**Aim of the exercise:**
All lines in the material below that contain "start" should be located and copied.

*** Block opens ***

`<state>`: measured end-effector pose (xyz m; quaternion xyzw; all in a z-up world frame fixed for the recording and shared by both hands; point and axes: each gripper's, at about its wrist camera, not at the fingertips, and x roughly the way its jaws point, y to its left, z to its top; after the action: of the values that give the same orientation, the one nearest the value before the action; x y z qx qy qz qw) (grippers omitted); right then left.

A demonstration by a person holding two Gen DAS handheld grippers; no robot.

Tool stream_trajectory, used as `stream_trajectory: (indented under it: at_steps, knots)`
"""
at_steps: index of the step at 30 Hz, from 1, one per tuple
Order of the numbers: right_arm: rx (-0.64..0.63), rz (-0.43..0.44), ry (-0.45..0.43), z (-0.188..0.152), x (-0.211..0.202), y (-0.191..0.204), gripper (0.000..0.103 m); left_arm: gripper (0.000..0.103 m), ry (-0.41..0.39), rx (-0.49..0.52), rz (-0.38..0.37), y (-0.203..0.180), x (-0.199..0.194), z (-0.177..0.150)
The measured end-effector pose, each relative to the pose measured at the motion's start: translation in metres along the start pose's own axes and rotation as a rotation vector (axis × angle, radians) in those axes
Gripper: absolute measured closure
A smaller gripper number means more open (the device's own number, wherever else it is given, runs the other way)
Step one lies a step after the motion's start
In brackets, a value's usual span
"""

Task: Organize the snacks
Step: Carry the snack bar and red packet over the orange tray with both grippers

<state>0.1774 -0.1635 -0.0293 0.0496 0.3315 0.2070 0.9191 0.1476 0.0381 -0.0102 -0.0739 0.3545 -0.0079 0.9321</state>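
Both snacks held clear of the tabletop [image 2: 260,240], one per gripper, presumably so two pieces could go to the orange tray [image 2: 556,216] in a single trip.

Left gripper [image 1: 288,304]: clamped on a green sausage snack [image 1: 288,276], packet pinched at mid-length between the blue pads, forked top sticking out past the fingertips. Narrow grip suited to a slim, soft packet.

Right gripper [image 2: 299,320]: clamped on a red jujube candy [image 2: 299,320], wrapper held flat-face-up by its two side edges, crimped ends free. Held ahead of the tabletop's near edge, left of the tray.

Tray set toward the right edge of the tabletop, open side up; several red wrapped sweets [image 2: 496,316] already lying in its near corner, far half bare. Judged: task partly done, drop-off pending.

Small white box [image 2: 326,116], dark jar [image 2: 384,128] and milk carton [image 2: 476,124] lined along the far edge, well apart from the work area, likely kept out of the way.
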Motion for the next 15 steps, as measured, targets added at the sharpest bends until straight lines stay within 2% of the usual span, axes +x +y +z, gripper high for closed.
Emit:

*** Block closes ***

**Exercise answer:**
The measured end-effector pose, each relative to the pose measured at the motion's start: translation in metres along the start pose's own axes and rotation as a rotation vector (axis × angle, radians) in those axes
Step one lies a step after the motion's start

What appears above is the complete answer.